Over the past 12 months your executive has probably involved you in activity and projects to encourage your workforce back to the office. The is happening accross the board and here are few predictions about how this is going to be achieved.
“In the past five years, we’ve seen a monumental shift in how we work and meet,’ says Tim Duggan, author of Work Backwards: The Revolutionary Method to Work Smarter and Live Better. He predicts three main trends that will sweep through Australian workplaces in 2025.
The first work trend will see management issuing ‘return-to-office’ mandates over the next 12 months, adding to the ongoing workplace tension with employees wanting hybrid-style flexibility. The most recent example is President Trump signing an order to end remote work, mandating that US federal workers return to office.
Duggan’s second prediction is that more businesses will enact their version of “quiet cutting”, a term that refers to the process where an organisation’s leadership rearranges resources subtly and without fuss to enact some of their goals instead of making people redundant. Practically, fewer salary increases and smaller budgets might result in employees leaving a company of their own free will.
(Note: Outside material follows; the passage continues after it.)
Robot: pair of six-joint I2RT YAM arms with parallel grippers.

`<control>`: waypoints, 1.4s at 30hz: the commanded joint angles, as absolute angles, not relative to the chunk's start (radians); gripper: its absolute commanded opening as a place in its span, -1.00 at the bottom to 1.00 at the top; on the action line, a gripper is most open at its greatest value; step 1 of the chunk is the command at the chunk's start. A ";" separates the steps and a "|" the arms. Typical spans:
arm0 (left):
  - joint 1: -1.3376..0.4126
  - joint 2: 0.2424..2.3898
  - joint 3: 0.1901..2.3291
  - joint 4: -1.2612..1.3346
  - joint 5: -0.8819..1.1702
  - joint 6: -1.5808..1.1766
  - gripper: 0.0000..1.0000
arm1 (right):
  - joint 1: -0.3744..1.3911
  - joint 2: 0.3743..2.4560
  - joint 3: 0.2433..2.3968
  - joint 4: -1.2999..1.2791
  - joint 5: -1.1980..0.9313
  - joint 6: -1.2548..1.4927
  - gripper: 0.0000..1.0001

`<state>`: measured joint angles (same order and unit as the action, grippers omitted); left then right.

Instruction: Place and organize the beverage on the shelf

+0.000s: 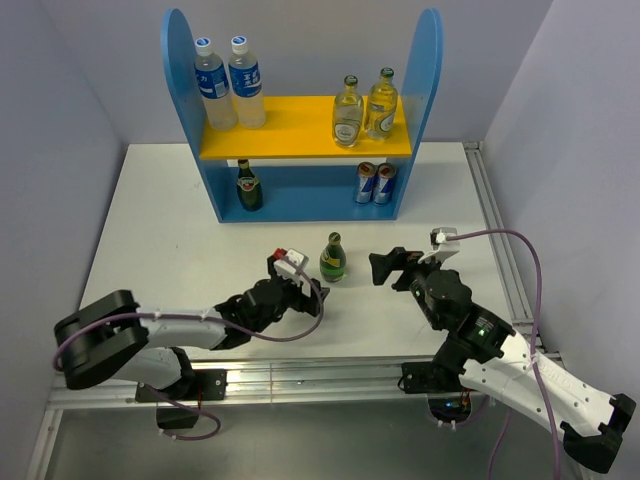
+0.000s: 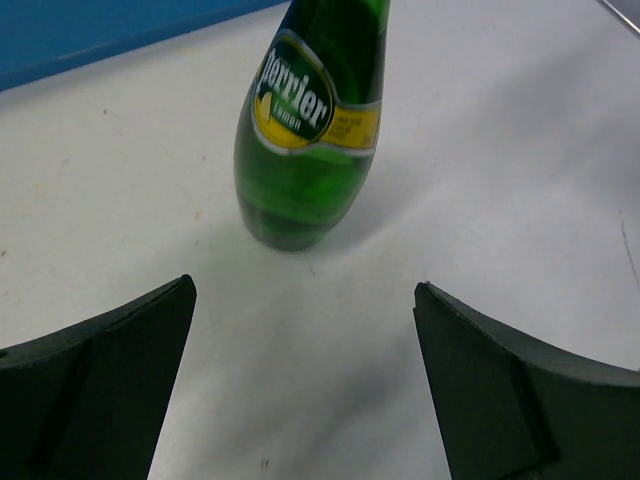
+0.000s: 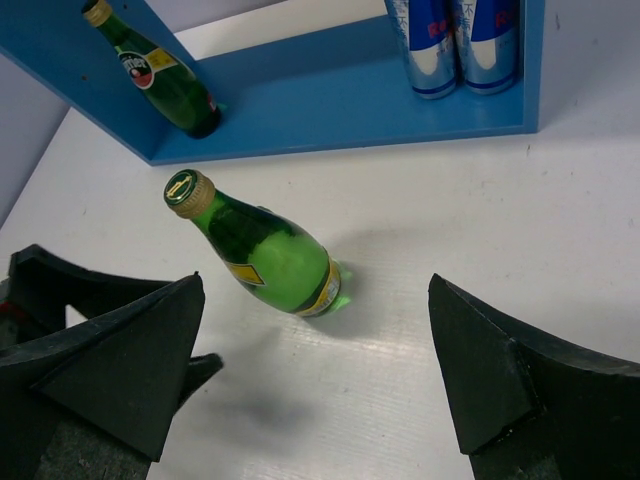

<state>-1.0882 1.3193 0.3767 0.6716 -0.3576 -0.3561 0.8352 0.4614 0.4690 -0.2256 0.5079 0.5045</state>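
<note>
The blue shelf (image 1: 428, 70) stands at the back. Its yellow board (image 1: 300, 135) holds two clear bottles (image 1: 215, 85) at the left and two pale yellowish bottles (image 1: 348, 115) at the right. One dark green bottle (image 1: 249, 185) stands on the lower level at the left, also in the right wrist view (image 3: 160, 75). The other green bottle (image 1: 332, 258) stands upright on the table (image 2: 305, 150) (image 3: 265, 255). My left gripper (image 1: 316, 290) (image 2: 305, 300) is open and empty, just short of it. My right gripper (image 1: 388, 268) (image 3: 315, 290) is open and empty to its right.
Two blue-silver cans (image 1: 375, 183) (image 3: 460, 40) stand on the lower level at the right. The white table (image 1: 160, 230) ends at a metal rail on the right (image 1: 495, 220). Grey walls close in the left and right sides.
</note>
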 commanded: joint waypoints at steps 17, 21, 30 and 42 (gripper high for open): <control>-1.023 1.882 0.755 0.965 -0.445 -0.268 0.92 | 0.841 0.454 0.466 -0.198 0.526 0.502 1.00; -0.996 1.920 0.790 0.985 -0.449 -0.259 0.90 | 0.841 0.463 0.468 -0.196 0.525 0.500 1.00; -0.983 1.982 0.870 0.970 -0.474 -0.239 0.16 | 0.839 0.479 0.472 -0.190 0.528 0.497 1.00; -0.875 1.855 0.868 0.904 -0.515 -0.201 -0.99 | 0.841 0.485 0.471 -0.183 0.520 0.495 1.00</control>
<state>-0.9337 1.9541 0.8425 0.8639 -0.4831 -0.2340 0.8352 0.4786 0.4690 -0.2249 0.5079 0.5041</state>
A third prediction for this year will be “office peacocking”, a term that describes increasingly redesigned workplaces with extravagant inclusions to lure workers back in. For example, rooftop bars, kitchens or gyms were previously only available at large corporates.
Zooming out, the broader theme behind all of this is the attempted wrestling of control back into a more traditional organisational structure. Is it going to work? We will have to wait and see.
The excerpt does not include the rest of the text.